Segment Start: Excerpted records
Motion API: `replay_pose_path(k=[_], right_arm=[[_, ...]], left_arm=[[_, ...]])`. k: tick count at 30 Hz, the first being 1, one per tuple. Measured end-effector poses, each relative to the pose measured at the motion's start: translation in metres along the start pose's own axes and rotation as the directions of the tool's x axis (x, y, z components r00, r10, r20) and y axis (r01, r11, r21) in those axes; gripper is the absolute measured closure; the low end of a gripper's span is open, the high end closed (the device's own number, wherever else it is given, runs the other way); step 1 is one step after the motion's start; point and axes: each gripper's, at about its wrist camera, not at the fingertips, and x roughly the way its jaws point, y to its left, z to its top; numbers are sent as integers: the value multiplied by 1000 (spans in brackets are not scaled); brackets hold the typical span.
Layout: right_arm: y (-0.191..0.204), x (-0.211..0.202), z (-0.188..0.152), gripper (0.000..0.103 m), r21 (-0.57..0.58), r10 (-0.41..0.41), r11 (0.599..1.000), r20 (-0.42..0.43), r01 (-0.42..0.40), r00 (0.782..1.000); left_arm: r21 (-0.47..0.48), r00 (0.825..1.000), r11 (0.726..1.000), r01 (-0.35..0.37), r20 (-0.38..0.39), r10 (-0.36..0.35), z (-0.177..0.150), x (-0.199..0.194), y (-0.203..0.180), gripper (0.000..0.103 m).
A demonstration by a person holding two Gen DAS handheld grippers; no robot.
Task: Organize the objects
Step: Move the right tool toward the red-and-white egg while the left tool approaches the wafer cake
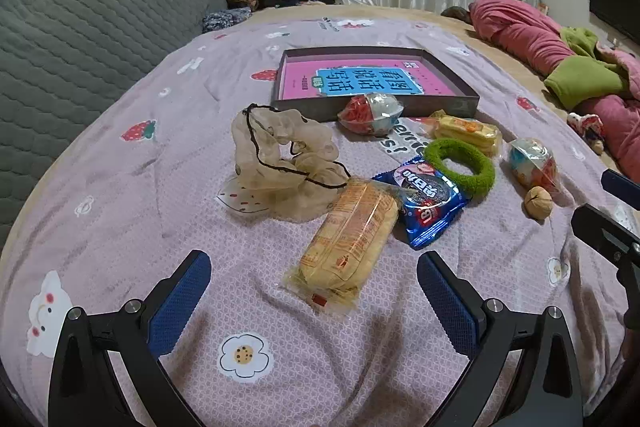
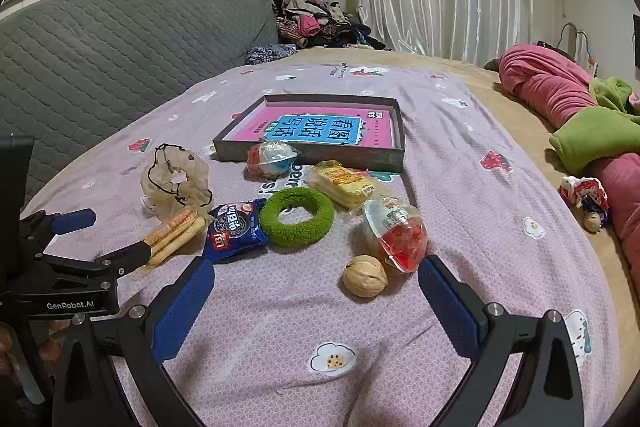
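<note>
1. left: left gripper spread wide, empty, over wafer pack.
2. right: right gripper spread wide, empty, near walnut.
3. beyond: tray holding pink book.

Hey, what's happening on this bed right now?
Someone holds two grippers over a bedspread scattered with small items. Both the left gripper and the right gripper are open and empty. The left faces a cracker packet, the right a walnut. The shallow box holds only a pink book.
</note>
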Motion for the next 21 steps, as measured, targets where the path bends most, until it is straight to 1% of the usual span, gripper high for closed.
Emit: replay_pose_path(k=[21], right_arm=[[-1,-4,2,0,3,-5,1000,20,5,1000]], left_arm=[[-1,1000,1000,1,21,-1,3,-8,-3,0]])
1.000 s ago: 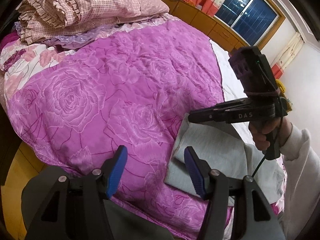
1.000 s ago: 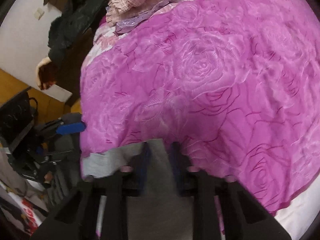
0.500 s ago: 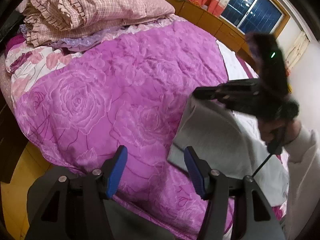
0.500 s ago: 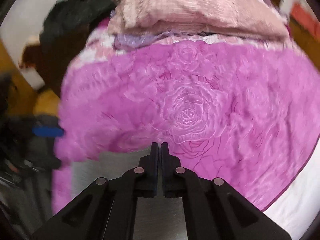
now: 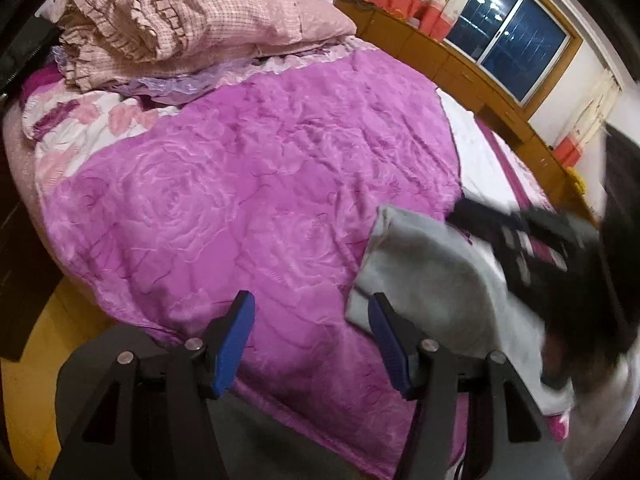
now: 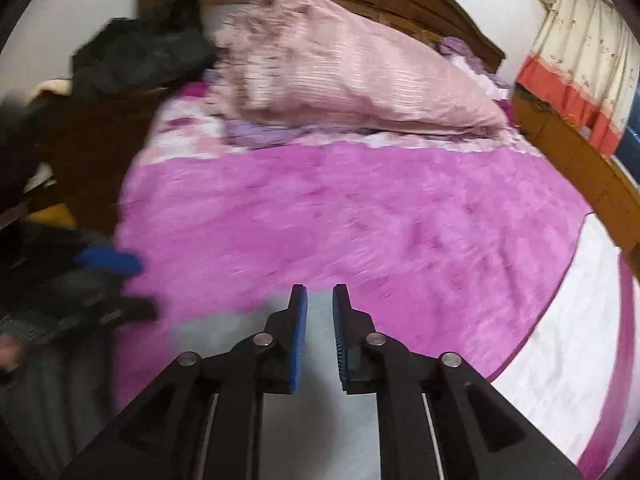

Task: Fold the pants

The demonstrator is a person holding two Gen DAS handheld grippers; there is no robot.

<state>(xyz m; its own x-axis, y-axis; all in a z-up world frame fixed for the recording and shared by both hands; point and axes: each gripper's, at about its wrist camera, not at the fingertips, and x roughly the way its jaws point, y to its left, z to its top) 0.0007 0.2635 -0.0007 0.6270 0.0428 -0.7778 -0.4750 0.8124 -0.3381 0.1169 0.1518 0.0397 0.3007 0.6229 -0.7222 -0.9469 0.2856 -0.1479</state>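
Note:
The grey pants (image 5: 432, 280) lie folded on the purple rose blanket (image 5: 240, 208) near the bed's front edge. My left gripper (image 5: 310, 320) is open and empty, its right finger over the pants' near corner. My right gripper (image 6: 320, 312) is partly open with a narrow gap and holds nothing; it hangs above the grey pants (image 6: 320, 380). In the left wrist view the right gripper (image 5: 520, 240) is a dark blur over the far side of the pants.
Pink checked pillows (image 5: 192, 20) are piled at the head of the bed. A wooden cabinet (image 5: 460, 76) and a window (image 5: 512, 40) run along the far wall. Dark clothes (image 6: 140, 52) lie by the headboard. White sheet (image 6: 580, 340) shows at the right.
My right gripper has opened a little, let go of the pants and lifted away; the raised cloth has dropped flat. My left gripper has stayed open in place.

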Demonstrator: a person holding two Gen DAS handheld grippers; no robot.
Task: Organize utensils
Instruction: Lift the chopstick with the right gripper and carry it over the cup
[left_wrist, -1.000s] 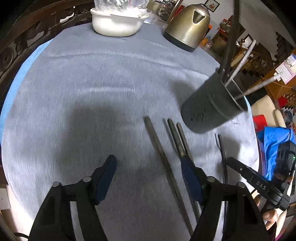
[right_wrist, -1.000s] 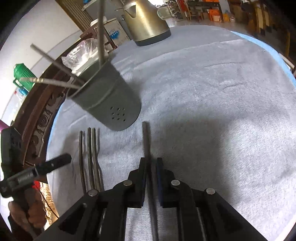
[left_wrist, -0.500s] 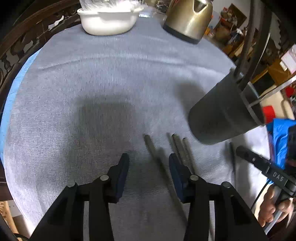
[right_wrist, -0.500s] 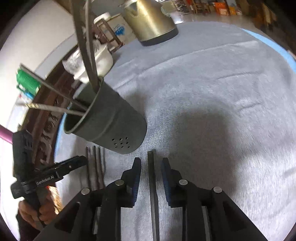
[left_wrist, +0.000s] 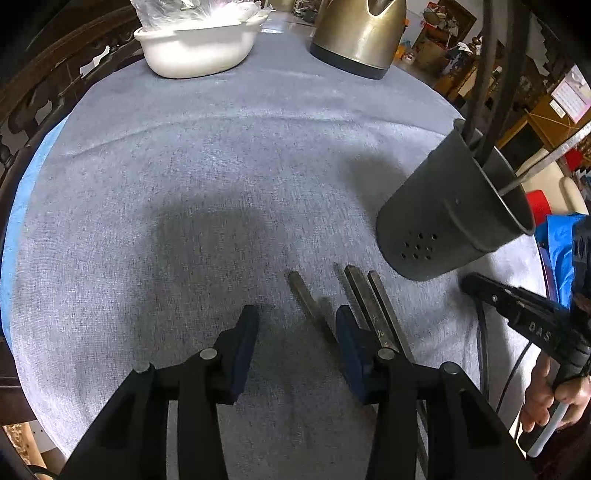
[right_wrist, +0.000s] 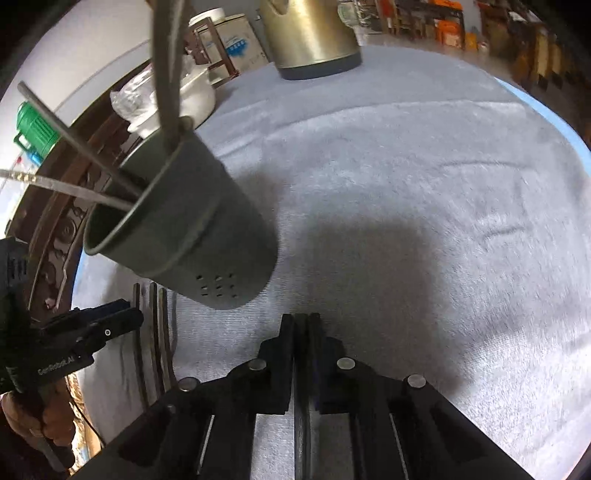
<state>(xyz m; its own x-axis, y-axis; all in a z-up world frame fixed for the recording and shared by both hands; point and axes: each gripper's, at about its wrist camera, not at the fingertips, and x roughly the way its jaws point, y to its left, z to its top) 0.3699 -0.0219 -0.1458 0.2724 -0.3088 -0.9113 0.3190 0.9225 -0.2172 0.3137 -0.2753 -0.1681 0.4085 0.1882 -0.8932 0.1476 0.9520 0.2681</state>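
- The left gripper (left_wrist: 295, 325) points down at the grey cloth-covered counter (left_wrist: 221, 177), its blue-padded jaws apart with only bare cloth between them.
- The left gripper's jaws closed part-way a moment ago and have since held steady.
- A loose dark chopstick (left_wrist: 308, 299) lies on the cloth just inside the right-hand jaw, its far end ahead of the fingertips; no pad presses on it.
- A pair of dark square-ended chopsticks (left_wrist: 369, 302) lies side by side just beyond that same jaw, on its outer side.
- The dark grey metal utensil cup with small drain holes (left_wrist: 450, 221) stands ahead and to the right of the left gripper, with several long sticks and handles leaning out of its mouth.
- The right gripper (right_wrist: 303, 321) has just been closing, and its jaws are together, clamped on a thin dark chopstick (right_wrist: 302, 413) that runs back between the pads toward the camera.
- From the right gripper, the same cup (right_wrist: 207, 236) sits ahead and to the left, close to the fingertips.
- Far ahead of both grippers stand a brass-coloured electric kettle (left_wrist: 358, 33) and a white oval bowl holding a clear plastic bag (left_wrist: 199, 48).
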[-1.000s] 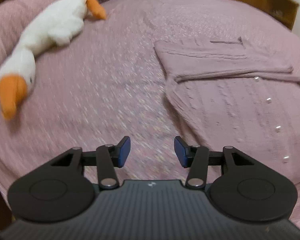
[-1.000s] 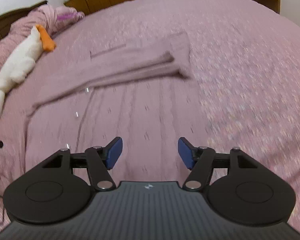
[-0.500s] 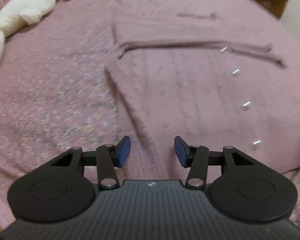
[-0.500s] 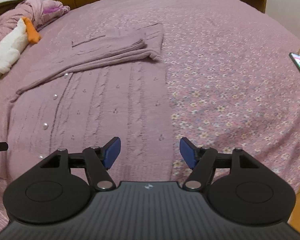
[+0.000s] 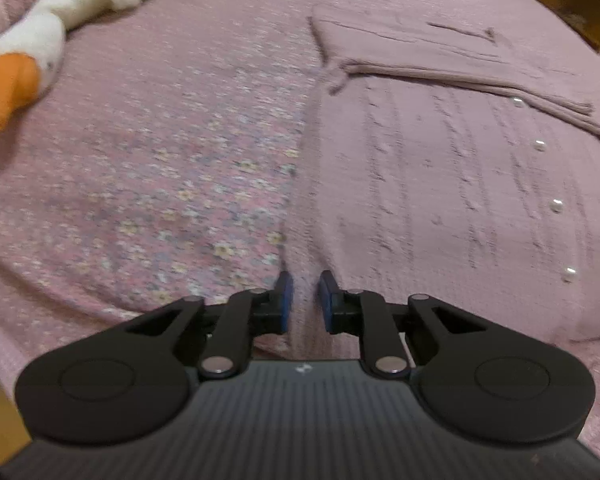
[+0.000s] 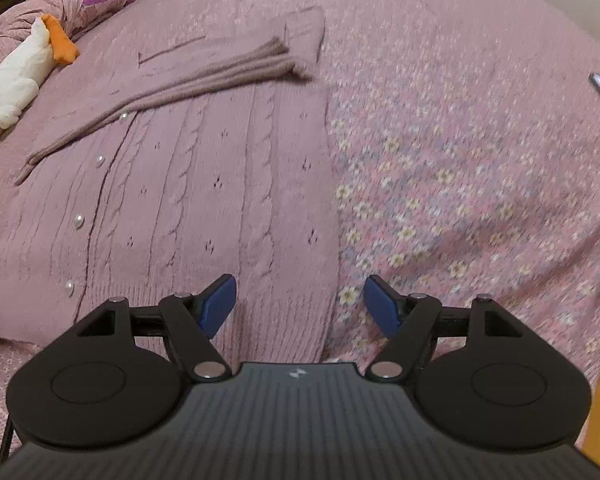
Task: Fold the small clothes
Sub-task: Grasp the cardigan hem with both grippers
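Mauve cable-knit cardigan with pearl buttons [image 5: 440, 200] spread flat on the pink flowered bedspread [image 5: 160, 180], hem toward the near edge of the bed, collar toward the far edge. Both long sleeves [image 5: 460, 84] already laid across the chest. White plush goose with orange beak [image 5: 80, 8] well apart, toward the far left corner of the bed.

Step in hand, by the look of it: taking hold of the hem corners for the bottom-to-top fold.

Left gripper [image 5: 303, 294] low over the cardigan's left hem corner, jaws narrow, just been closing, with the knit's side edge running up between the blue pads; cannot tell whether they pinch it yet. Right gripper [image 6: 300, 300] above the right hem corner, jaws wide, just been opening, nothing clamped, the cardigan's right edge lying on the bed beneath the gap.

Next move calls for dropping the right gripper onto its corner, closing on the knit alone and not the bedspread under it, then raising both corners together and carrying the hem up to the collar.
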Available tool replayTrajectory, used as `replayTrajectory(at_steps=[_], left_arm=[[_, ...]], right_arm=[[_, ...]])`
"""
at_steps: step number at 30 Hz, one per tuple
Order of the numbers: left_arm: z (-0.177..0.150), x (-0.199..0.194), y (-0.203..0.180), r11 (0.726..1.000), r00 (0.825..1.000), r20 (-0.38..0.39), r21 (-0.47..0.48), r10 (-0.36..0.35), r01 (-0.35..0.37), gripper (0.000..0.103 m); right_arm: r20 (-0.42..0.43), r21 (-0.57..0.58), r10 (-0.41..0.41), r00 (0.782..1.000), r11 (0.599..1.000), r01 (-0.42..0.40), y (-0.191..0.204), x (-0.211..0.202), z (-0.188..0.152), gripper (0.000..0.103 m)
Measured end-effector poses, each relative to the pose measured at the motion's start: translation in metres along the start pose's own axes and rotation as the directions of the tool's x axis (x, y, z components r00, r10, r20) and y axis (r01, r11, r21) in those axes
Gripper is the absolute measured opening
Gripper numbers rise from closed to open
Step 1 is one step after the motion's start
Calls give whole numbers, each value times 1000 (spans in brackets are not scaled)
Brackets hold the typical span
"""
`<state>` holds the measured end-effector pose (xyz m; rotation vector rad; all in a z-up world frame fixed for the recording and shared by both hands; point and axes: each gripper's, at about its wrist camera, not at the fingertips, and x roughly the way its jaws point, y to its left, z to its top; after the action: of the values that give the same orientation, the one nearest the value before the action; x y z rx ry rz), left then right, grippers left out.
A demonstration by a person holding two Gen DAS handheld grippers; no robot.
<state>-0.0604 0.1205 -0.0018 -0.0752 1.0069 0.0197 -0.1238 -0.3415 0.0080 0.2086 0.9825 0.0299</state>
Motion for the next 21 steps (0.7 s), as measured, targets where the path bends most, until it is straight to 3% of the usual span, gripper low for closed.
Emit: replayTrajectory(at_steps=[5,10,16,19,20,21], left_arm=[[-4,1,-2,996,996,-9,-28,-87,87,48],[-6,2,-10,991,991,-30,36,-130,131,48],[1,13,-23,992,999,-29,118,-45,48,51],[2,13,-22,993,999,-25,106,-48,50,50],[2,13,-22,994,999,-22,99,-50,52,48],[1,12,-22,993,998,-17,102,-55,57,36]], right_arm=[[-36,8,36,999,999,-36,0,7,-5,79],[-77,-2,66,995,998,-67,0,8,-11,80],[-85,-39,83,993,995,-87,2,14,-17,90],[-71,-106,48,996,993,-55,12,13,-22,81],[-63,-123,35,997,991,-43,14,12,-24,69],[-56,-139,27,998,990,-34,17,10,-25,54]])
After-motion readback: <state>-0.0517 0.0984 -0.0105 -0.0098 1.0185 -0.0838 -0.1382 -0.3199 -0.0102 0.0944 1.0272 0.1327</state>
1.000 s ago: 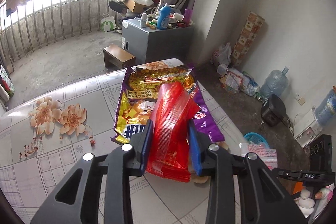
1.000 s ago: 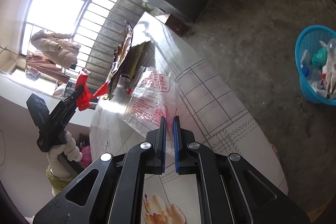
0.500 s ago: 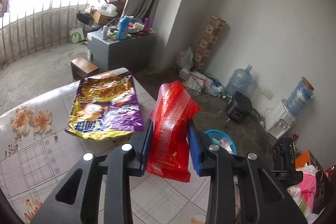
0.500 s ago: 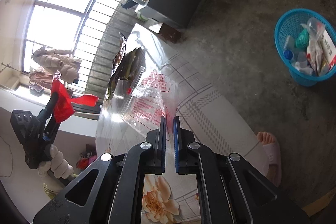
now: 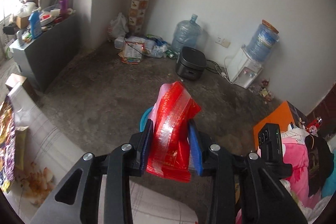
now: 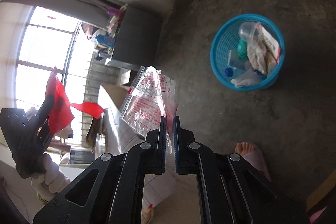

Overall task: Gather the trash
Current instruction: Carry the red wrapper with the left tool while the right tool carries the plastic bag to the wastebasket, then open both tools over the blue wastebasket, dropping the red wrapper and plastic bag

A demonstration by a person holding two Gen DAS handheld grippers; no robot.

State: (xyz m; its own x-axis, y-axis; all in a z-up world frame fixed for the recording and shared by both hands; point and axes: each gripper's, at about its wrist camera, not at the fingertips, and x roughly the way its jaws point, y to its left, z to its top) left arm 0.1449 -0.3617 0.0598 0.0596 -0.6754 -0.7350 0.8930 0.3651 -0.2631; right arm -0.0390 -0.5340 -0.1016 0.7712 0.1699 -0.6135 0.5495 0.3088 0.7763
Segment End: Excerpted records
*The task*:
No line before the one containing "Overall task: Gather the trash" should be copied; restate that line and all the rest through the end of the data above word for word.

*Result below*:
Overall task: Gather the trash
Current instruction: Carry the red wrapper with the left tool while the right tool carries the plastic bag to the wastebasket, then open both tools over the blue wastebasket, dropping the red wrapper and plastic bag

A demonstration by a person holding two Gen DAS handheld grippers; no robot.

State: (xyz m; its own x-axis, y-axis; all in a z-up world frame fixed for the recording and shared by both hands; point and axes: each gripper's, at about its wrist camera, not at the fingertips, and x roughly the way its jaws point, y to its left, z to its top) left arm 0.1449 -0.3617 0.0598 0.0596 -0.6754 -0.7350 0.8930 0.3651 -0.2631; right arm -0.0390 -0.5340 -0.1016 0.7712 0.1699 -0.6135 0.5495 0.3088 0.7763

No more output is required for the exercise.